Ao certo não sabia o que iria acontecer. Mas a realidade
é que não desapareci da existência após
este fato nem tão pouco tornei-me diferente. Sei que hoje
existem dois de mim: Um bondoso jovem que é um comerciante
de 26 anos em Sitrânia, segundo apurei, e eu, de 47 anos,
que estou diante de você. Para que nunca houvesse confusões
adotei esta identidade e passei a usar esta máscara. Portanto
deve guardar segredo. É a primeira pessoa que sabe, depois
de 20 anos.
-
Sim, mestre. Guardarei o segredo com a vida. E esta jóia
vermelha. É alguma lembrança?
-
Não exatamente. Em uma taverna em Águas Profundas
perdi um jogo de dados para um elfo chamado Arthos Darkfire. Disse-lhe
que pagaria quando pudesse. E guardei esta gema. Ainda farei o pagamento
quando meus antigos companheiros passarem próximos de Estrela
Vespertina novamente. Eles voltaram depois da aventura aos tempos
atuais e se os conheço, devem estar salvando alguém
em algum lugar.
-
Irá com eles, caso voltem? - pergunta o aprendiz.
-
De jeito nenhum! Agora sou um mago de alto nível e não
vou mais me meter em buracos sujos, nem que disto dependa todos
os reinos de Faerun. Já tenho aqui tudo o que preciso e agora
basta-me estudar. Estes aventureiros são um tanto quanto
piedosos demais com os inimigos, mas são pessoas boas e leais.

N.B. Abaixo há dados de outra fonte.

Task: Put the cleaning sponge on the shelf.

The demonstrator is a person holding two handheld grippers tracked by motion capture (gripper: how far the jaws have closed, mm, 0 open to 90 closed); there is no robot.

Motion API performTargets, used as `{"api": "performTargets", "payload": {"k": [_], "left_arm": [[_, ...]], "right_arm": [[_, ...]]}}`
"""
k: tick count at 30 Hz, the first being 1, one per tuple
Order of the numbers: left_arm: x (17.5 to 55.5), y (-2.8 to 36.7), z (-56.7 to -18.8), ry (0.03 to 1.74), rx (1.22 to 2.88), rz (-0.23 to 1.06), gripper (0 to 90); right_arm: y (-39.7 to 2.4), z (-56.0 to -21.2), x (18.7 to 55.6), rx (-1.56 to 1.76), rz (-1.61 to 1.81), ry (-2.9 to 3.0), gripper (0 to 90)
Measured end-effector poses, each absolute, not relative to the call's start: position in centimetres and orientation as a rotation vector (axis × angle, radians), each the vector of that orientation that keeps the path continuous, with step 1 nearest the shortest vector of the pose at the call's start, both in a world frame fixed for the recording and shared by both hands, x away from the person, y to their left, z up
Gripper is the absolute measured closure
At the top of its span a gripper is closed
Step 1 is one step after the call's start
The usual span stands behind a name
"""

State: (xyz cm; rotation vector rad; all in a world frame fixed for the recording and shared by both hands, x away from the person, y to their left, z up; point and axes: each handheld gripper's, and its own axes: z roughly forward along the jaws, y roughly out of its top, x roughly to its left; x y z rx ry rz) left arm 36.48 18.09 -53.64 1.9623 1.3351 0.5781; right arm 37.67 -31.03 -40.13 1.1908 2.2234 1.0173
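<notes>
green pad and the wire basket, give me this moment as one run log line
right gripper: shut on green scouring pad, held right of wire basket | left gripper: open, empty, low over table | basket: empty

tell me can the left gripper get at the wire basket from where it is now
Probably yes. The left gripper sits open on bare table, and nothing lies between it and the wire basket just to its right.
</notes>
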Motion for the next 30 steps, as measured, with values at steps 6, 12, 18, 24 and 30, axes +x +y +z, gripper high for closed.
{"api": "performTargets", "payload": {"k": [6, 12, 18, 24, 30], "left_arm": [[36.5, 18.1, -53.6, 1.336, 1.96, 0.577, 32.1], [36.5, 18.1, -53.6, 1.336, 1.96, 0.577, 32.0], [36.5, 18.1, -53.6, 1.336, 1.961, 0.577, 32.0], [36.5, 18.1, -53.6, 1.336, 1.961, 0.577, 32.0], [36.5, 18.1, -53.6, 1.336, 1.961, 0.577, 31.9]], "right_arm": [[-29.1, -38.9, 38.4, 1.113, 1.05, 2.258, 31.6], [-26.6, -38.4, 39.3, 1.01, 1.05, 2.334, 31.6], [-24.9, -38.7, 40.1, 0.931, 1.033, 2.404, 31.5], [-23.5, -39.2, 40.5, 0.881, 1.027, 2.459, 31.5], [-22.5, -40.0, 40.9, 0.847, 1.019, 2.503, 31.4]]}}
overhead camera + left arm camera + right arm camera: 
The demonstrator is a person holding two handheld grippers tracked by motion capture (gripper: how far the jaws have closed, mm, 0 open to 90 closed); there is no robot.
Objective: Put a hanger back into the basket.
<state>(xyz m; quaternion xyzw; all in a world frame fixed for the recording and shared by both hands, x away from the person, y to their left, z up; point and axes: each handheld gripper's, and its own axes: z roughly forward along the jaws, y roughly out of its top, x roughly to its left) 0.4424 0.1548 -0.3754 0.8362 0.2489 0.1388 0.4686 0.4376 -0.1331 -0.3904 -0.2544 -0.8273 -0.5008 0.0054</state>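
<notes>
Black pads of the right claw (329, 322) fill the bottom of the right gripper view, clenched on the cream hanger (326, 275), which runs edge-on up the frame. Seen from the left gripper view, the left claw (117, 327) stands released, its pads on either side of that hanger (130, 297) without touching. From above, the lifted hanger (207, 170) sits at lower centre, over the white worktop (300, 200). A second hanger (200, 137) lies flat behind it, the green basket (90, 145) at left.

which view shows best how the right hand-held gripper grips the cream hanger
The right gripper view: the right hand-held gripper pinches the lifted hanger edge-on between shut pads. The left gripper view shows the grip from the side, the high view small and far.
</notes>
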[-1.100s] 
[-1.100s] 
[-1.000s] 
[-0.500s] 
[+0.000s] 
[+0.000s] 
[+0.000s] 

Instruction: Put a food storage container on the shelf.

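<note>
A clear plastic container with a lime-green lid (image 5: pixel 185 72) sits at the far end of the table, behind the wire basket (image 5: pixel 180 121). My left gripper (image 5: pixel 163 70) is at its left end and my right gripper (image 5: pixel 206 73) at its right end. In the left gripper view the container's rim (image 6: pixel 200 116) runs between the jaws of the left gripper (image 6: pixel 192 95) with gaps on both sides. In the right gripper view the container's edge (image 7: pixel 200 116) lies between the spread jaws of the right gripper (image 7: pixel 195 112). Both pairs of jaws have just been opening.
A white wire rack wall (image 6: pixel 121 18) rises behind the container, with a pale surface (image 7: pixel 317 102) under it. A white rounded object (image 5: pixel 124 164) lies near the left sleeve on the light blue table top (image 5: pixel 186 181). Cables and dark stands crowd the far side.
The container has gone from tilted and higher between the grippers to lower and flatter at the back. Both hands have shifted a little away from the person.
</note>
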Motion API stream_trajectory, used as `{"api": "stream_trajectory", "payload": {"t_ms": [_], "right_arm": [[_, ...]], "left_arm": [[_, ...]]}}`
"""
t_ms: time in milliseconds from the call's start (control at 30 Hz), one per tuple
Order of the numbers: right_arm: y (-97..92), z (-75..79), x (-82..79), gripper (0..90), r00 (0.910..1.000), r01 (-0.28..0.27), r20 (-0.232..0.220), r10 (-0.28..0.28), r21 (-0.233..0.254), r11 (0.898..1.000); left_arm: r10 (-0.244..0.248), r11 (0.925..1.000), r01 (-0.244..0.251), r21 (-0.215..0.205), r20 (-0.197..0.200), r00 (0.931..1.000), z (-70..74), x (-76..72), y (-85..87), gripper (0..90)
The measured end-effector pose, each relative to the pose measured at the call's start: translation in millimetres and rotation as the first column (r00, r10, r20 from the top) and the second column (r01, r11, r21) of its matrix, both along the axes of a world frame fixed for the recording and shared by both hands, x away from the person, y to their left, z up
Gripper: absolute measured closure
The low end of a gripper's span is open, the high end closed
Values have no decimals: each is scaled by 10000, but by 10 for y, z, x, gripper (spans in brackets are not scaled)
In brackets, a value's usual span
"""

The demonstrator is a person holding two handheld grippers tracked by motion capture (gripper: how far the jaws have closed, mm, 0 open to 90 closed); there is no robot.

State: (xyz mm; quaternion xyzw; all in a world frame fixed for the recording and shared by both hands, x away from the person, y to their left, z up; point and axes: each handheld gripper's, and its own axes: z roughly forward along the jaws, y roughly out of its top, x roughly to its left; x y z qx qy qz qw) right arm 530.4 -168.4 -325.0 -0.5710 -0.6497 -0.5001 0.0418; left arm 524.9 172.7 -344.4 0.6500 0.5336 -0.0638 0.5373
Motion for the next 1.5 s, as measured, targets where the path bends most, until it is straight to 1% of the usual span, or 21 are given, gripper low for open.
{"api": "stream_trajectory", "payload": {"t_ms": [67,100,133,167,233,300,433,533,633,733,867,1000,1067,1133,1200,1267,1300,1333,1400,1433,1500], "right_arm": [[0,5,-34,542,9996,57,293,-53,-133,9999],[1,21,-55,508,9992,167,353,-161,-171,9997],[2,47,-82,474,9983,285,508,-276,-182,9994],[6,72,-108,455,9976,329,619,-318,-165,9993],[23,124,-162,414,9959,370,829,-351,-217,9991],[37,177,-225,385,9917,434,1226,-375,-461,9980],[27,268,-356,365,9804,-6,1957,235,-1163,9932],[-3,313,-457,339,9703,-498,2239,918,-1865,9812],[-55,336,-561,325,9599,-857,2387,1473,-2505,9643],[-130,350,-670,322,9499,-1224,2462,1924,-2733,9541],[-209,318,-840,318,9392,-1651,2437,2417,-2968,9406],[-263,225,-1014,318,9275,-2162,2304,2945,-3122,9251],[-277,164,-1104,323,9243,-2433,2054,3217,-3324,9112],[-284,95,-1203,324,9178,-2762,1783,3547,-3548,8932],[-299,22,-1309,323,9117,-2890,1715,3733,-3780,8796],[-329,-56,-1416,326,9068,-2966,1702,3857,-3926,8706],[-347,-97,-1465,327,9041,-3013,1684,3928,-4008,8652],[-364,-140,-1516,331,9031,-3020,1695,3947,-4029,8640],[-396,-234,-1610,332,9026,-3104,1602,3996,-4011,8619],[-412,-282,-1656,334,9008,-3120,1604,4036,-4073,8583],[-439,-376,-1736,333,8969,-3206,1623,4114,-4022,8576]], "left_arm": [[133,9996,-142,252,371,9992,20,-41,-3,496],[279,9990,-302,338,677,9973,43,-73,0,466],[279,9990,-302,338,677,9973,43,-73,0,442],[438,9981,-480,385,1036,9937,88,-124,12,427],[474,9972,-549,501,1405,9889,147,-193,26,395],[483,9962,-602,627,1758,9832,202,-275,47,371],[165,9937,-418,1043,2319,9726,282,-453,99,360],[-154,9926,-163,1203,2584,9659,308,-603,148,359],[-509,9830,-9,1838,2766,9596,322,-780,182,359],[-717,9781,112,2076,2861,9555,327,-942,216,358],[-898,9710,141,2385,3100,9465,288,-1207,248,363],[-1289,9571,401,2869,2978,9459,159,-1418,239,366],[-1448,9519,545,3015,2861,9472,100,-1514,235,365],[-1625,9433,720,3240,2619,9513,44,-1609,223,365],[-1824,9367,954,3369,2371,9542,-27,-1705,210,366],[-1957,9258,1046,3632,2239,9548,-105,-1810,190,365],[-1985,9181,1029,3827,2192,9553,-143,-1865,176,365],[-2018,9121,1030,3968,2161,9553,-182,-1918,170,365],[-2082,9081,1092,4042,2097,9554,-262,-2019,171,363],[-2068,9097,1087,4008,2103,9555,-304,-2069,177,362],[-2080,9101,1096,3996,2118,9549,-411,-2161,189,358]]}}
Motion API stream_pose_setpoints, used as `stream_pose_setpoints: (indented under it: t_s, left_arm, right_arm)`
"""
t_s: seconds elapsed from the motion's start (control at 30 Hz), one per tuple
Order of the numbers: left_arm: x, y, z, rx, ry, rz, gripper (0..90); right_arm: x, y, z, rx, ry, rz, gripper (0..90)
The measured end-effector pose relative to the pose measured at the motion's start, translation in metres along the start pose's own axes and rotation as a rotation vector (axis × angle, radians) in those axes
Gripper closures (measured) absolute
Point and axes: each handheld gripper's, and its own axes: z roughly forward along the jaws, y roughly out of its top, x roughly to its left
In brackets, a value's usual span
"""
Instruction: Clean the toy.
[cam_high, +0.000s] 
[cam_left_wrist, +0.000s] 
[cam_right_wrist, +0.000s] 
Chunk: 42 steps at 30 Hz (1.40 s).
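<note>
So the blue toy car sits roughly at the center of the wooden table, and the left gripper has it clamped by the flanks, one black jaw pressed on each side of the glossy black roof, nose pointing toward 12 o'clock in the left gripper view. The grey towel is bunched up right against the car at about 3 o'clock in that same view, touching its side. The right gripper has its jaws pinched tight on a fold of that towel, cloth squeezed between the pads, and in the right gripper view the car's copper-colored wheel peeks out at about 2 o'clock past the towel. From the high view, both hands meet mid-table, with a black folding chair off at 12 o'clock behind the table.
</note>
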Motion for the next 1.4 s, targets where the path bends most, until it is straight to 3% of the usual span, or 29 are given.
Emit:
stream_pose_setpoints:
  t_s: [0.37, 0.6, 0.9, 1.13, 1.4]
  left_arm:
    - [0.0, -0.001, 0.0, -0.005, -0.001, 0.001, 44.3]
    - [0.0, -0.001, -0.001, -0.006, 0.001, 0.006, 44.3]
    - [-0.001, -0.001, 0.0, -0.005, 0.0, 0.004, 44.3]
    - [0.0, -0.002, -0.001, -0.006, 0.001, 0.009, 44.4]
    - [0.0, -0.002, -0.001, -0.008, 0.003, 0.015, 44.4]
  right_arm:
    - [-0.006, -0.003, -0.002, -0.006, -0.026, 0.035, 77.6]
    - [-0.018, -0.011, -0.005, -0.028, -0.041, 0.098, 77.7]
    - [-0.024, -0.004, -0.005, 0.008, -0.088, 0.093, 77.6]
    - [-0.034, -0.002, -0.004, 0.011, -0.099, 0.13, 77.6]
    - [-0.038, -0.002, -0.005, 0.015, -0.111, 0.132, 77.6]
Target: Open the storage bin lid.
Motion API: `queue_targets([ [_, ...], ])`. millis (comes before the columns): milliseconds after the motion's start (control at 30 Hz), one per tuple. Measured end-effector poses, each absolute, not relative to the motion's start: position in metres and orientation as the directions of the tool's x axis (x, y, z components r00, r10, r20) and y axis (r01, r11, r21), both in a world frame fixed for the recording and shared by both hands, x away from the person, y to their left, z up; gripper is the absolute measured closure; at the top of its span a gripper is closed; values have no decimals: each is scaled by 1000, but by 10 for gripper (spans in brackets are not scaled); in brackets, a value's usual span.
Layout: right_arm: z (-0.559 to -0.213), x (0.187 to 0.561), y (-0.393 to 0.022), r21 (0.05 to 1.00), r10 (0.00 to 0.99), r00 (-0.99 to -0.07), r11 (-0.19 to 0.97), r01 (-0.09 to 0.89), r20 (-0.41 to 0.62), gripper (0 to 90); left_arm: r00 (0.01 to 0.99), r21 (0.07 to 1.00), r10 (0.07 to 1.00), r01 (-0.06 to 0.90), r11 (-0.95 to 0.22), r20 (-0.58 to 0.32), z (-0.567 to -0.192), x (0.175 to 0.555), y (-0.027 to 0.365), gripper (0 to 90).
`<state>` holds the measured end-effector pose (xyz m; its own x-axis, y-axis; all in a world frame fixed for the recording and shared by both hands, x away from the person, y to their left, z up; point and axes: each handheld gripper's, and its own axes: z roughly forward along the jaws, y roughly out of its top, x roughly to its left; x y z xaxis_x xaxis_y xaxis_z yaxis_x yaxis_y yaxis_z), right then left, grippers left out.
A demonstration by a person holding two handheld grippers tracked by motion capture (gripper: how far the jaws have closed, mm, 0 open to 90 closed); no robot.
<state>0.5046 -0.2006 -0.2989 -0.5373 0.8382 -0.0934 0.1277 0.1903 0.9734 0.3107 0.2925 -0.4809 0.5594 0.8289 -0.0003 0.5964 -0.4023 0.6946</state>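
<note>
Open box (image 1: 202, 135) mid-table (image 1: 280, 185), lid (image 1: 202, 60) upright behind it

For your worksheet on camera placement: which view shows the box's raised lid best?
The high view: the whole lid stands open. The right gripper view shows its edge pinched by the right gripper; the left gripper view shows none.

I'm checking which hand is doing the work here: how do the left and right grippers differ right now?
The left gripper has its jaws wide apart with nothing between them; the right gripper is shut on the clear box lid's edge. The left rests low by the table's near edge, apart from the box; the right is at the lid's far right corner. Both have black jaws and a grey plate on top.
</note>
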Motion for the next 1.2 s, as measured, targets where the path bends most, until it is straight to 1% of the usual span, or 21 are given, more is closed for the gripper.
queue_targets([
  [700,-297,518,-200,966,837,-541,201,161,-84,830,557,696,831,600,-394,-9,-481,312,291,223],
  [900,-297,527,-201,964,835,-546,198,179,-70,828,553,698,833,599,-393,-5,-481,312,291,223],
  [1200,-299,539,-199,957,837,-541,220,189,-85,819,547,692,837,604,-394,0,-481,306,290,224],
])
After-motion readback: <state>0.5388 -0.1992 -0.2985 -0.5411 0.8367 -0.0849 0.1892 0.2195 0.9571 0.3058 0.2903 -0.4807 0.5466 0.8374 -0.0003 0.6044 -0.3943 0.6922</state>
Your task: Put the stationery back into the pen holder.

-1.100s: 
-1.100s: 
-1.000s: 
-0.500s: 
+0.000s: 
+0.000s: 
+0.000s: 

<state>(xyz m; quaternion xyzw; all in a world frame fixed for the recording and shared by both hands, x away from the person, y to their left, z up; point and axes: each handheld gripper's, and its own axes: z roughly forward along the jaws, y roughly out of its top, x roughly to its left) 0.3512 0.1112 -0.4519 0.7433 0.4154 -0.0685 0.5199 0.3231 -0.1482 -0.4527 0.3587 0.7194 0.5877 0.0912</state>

Um dia gostaria de tomar uma xícara de chá com eles.
Mas agora chega! Levante-se e vá estudar!
Garth
e Eran saem da sala. O mago a tranca cuidadosamente. O aprendiz
agora volta-se com afinco ao estudo, que não mais lhe parece
maçante. O seu mestre conhecera a Elminster e deuses, participara
de inúmeras aventuras, o que o inspira ainda mais a compreender
a magia e dedicar-se a um dia ser um dos aventureiros de Faerun.
Garth, o Manto Negro, sorri para o garoto, vendo nele um pouco do
que já foi e recoloca sua máscara novamente.